Exercise requirements: In the entries below, find the line with "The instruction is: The" and the line with "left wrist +". Print those two and everything between them exactly, and nothing else.

---

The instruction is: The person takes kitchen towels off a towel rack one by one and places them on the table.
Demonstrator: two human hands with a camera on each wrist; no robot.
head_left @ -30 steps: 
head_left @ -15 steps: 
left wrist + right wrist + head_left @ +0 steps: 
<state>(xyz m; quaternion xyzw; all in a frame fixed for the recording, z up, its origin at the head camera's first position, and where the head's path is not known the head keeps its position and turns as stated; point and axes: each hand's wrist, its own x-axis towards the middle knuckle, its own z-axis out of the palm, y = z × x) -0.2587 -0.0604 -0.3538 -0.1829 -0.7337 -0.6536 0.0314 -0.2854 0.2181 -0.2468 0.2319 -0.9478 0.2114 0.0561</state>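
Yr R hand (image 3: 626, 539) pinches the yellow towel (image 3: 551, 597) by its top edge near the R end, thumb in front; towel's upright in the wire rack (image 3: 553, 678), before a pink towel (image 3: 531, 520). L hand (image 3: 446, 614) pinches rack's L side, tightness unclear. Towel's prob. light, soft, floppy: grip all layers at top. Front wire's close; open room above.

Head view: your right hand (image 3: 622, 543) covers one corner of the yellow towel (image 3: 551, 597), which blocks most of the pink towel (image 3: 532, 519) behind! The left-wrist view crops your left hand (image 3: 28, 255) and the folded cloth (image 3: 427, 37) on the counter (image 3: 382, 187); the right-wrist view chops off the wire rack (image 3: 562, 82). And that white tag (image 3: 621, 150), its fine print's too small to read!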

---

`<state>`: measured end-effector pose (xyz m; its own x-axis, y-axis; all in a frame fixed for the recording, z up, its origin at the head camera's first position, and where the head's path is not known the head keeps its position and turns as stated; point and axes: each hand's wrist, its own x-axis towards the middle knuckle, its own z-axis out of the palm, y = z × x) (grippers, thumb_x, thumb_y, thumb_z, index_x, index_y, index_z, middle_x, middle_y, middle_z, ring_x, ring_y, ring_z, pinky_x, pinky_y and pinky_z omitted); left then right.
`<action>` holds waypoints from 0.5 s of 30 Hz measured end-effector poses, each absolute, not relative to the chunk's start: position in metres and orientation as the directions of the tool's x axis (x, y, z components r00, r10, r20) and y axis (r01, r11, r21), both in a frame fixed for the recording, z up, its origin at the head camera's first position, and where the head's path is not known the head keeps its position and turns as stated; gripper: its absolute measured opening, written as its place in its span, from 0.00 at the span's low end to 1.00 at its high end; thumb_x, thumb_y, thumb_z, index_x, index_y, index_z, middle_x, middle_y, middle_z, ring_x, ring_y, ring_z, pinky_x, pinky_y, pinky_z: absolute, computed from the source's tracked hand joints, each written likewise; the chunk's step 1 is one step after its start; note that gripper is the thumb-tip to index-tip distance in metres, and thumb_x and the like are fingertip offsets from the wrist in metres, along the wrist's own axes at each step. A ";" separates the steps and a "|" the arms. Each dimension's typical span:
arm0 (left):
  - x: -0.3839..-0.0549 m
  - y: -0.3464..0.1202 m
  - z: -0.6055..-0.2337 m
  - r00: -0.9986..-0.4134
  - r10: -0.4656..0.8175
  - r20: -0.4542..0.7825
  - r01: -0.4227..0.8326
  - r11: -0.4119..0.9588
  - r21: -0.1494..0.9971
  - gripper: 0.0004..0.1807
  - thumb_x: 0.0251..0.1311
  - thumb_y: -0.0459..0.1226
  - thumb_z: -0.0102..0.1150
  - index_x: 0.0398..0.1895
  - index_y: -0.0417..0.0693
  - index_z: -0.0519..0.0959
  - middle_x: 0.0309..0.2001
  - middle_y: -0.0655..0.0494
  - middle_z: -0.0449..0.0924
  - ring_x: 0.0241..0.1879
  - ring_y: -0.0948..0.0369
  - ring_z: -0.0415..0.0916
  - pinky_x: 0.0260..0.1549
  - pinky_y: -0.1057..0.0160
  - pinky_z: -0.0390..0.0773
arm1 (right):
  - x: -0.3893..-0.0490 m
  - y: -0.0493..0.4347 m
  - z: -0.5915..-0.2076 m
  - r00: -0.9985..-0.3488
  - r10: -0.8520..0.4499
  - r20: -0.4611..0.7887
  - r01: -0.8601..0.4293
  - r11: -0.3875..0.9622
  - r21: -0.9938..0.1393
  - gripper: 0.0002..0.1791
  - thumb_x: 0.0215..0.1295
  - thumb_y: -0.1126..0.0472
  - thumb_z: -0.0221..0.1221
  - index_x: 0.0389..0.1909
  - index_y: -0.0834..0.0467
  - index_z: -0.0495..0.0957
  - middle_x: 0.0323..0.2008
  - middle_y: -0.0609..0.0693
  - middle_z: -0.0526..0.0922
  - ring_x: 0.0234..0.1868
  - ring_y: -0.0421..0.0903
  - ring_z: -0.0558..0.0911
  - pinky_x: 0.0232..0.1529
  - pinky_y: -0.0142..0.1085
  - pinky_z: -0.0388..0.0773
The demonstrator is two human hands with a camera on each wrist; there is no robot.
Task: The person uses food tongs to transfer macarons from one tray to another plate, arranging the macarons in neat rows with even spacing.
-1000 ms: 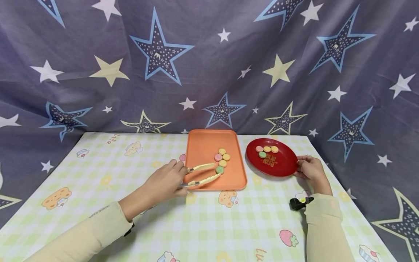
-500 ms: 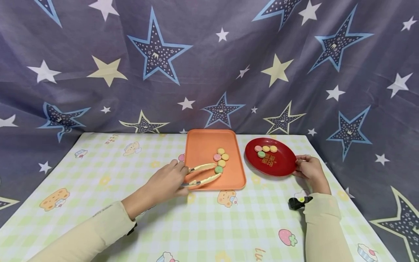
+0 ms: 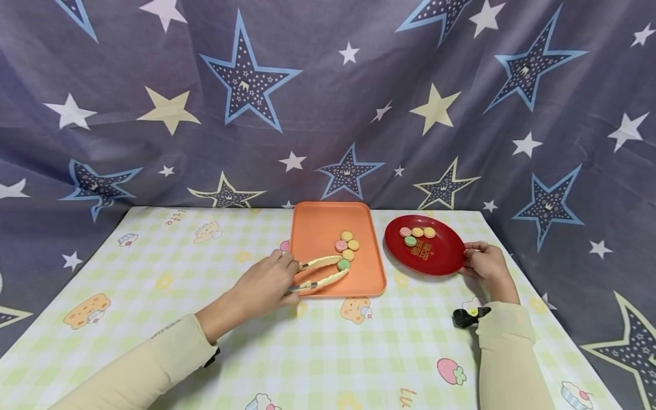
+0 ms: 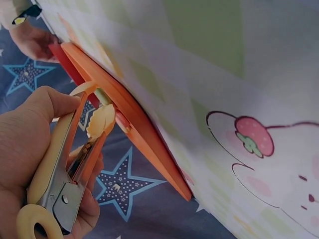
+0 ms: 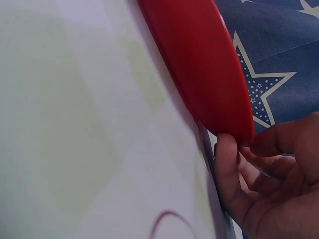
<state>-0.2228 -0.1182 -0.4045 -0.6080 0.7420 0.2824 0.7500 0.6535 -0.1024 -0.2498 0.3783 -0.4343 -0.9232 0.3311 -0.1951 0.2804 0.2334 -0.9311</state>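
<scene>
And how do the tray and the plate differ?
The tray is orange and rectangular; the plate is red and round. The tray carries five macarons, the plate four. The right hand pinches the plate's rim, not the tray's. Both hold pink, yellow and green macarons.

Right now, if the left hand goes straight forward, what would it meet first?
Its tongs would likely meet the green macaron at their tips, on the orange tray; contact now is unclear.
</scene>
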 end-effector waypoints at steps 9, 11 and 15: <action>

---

Solution to this task:
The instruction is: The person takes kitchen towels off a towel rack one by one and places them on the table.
Demonstrator: two human hands with a camera on each wrist; no robot.
head_left @ -30 steps: 
head_left @ -15 steps: 
left wrist + right wrist + head_left @ +0 steps: 

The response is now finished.